The task: Take every line from the entries below that includes the word "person" and copy it.

Items from a data source:
--- START ---

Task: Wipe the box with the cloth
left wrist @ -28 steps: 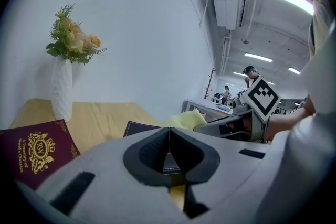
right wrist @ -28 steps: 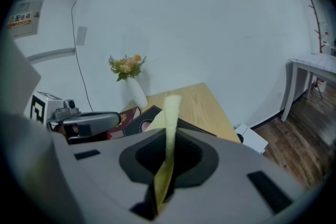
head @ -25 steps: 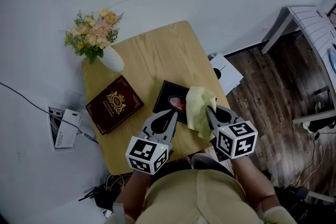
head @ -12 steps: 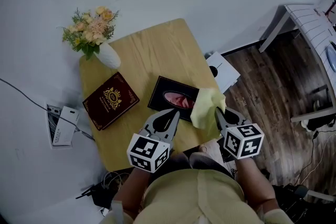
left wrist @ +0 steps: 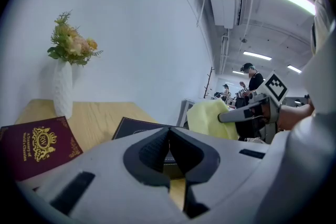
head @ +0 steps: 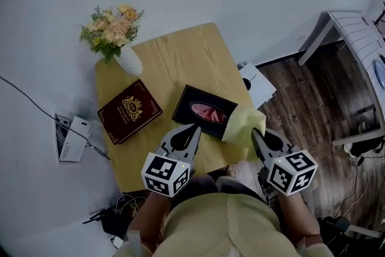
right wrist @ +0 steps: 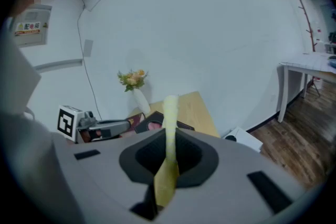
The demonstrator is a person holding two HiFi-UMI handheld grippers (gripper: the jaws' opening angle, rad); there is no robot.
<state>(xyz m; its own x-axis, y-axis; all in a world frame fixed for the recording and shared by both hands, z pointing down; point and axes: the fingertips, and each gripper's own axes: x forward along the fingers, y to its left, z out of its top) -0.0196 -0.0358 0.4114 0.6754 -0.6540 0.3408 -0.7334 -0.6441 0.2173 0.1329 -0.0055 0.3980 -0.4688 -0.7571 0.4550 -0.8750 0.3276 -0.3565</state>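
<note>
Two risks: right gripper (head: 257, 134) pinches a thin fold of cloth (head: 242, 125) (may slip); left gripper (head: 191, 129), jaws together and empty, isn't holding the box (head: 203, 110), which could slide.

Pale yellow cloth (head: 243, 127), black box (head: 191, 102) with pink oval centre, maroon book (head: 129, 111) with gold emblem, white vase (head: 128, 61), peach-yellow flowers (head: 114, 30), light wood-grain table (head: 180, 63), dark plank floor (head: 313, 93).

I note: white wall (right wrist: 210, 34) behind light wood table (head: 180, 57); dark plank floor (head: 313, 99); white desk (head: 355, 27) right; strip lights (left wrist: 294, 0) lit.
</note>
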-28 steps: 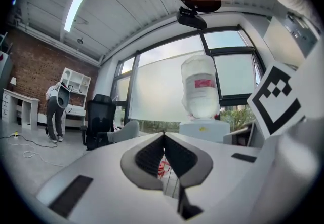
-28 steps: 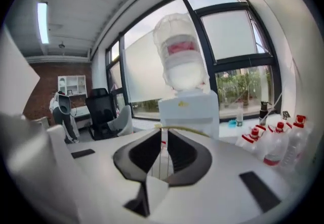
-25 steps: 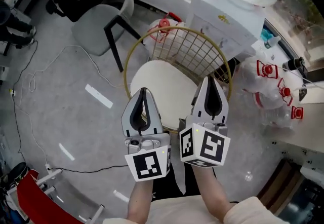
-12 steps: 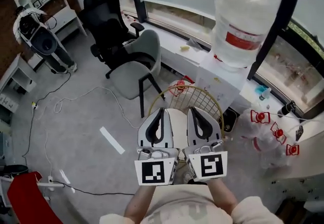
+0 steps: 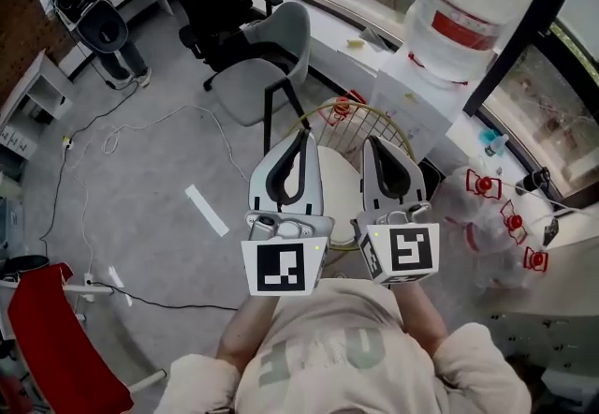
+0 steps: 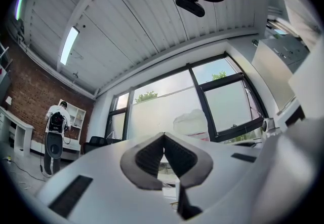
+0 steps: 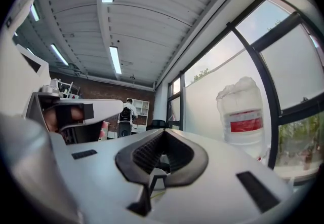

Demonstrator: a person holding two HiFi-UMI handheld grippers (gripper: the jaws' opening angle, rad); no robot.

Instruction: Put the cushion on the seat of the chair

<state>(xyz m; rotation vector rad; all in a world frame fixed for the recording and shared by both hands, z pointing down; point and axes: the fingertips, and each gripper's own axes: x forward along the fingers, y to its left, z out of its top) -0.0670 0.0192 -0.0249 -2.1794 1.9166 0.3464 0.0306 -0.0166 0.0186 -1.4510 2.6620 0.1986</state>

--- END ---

Answer area:
The demonstrator is a person holding two HiFi-UMI handheld grippers (gripper: the jaws' opening angle, rad); there is no robot.
Demonstrator: a person holding two HiFi-UMI handheld grippers (gripper: the jaws' opening angle, rad); no robot.

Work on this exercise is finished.